NATO üyeliği Türkiye’yi Batı Dünyası içine sokamadı, sadece kenarında yer almasını sağladı. NATO, çok uluslu tekelci sermayenin menfaatlerini korumak için kurulmuştu. Bu görev çizgisinde halen ayaktadır. Sovyet Rusya’nın dağılmasından sonra NATO’da tehdit önceliğini “Uluslararası Terörizm-Radikal İslam” aldı. NATO, Birleşmiş Milletler’in görevini de yüklendi. İhtilafları yumuşak metotlarla çözmeye çalışan Birleşmiş Milletler’in yerini NATO’nun soğuk ve insafsız uygulamaları aldı. Libya bunun en taze örneğidir. Füze kalkanının Kürecik’e yerleştirilmesinin Türkiye’nin NATO ve Batı âlemi nezdinde ağırlığını artıracağı söylendi. NATO’nun Suriye konusunda aldığı son karar bu yalan balonunu patlattı.
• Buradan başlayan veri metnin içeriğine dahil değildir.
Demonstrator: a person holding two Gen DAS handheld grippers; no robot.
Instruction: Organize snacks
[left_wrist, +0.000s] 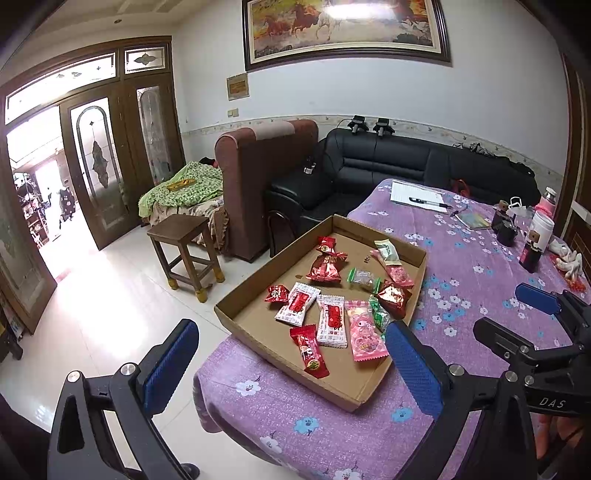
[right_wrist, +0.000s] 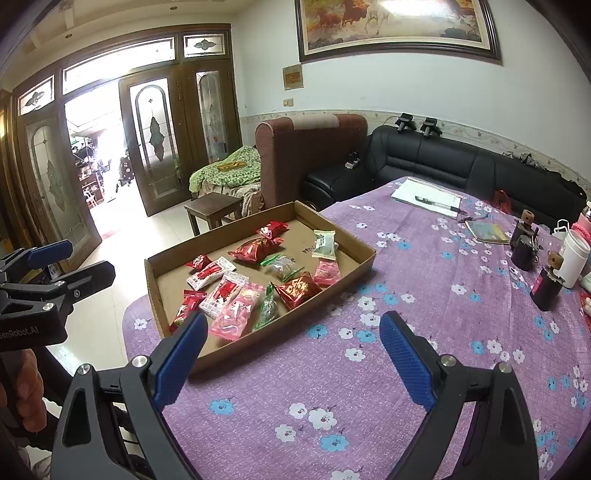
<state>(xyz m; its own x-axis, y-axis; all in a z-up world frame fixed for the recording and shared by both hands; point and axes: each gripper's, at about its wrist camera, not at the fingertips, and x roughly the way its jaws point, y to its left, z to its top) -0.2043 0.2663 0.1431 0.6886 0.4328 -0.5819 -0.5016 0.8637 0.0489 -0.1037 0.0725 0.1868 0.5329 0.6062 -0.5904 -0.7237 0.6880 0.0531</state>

Artık külahımızı önümüze koyup ciddi bir biçimde dış politikamızı düşünmek zorundayız. Kişi veya kişilere bağlı dış politika olmaz. Gittikçe artan yalnızlığımızın artık farkına varmalıyız. Elin oğlu bağımsız değil bölünmüş ve parçalanmış bir Türkiye istiyor. Bu sebeple biz dış politika konusunda tek ses, tek yürek, tek akıl olmaya mecburuz. Düşürülen uçağımızdan sonra Batı’dan destek bulamadığımız apaçık ortadadır. Son Cenevre toplantısından çıkan sonuç, Türkiye için önemli bir ders olmalıdır. Türkiye emperyalist stratejilerden kurtulmuş, şahsiyetli, bölgesinde güven ve istikrarı sağlayan bir siyasetin temsilcisi olmalıdır. Duymasını bilirsek Cumhuriyetin kuruluş yılları bize her şeyi söyleyecektir.